# Comprehensive Research: Private RAG System

## 1. System Components
**Objective**: Retrieve legal clauses without hallucinations.
**Debug Focus**: 
1.  **Chunk Validity**: Are we splitting sentences mid-thought?
2.  **Retrieval Relevance**: Is Euclidean distance selecting the right context?


In [None]:
from langchain.text_splitter import RecursiveCharacterTextSplitter
from langchain.schema import Document
import pandas as pd

# 1. Mock Data Source (Legal)
text = """1. TERMINATION. This agreement cancels automatically if the sky turns green. 
However, if the sky remains blue, the contract endures for 100 years. 
2. PAYMENT. User must pay 100 Gold Coins.
"""

# 2. Chunking Research: Inspecting Overlap
# Strategies: Character vs Token vs Paragraph
splitter = RecursiveCharacterTextSplitter(
    chunk_size=50, # Small to force splits for demo
    chunk_overlap=10,
    separators=["\n", ".", " "]
)
chunks = splitter.create_documents([text])
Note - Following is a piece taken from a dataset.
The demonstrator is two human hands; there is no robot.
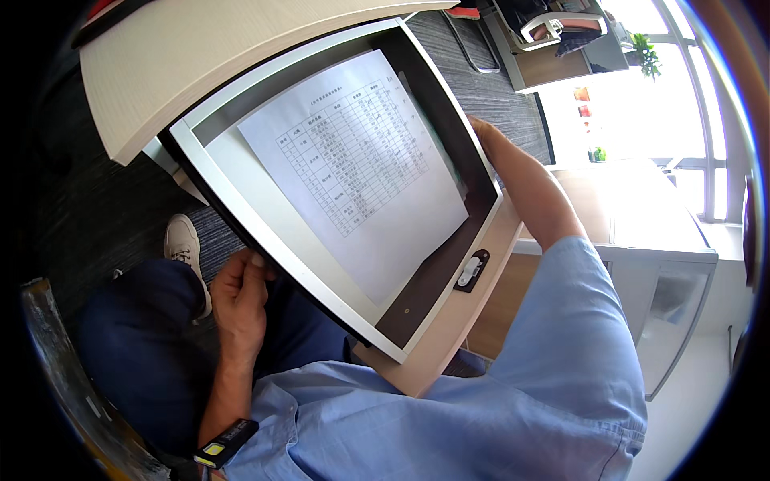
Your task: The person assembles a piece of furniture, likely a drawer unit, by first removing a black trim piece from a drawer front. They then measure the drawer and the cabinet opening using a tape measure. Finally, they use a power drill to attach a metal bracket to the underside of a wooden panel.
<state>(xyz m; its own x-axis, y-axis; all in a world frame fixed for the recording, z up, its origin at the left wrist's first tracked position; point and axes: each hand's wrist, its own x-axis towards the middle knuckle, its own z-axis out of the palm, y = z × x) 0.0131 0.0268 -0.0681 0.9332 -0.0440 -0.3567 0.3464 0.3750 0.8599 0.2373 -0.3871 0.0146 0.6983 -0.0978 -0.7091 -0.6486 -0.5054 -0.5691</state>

print("--- CHUNK INSPECTION ---")
for i, c in enumerate(chunks):
    print(f"Chunk {i}: [{c.page_content}] (Len: {len(c.page_content)})")

**Observation**: Small chunks break the context. "if the sky turns green" might be separated from "This agreement cancels". In production, we need larger chunks (500 chars) with overlap.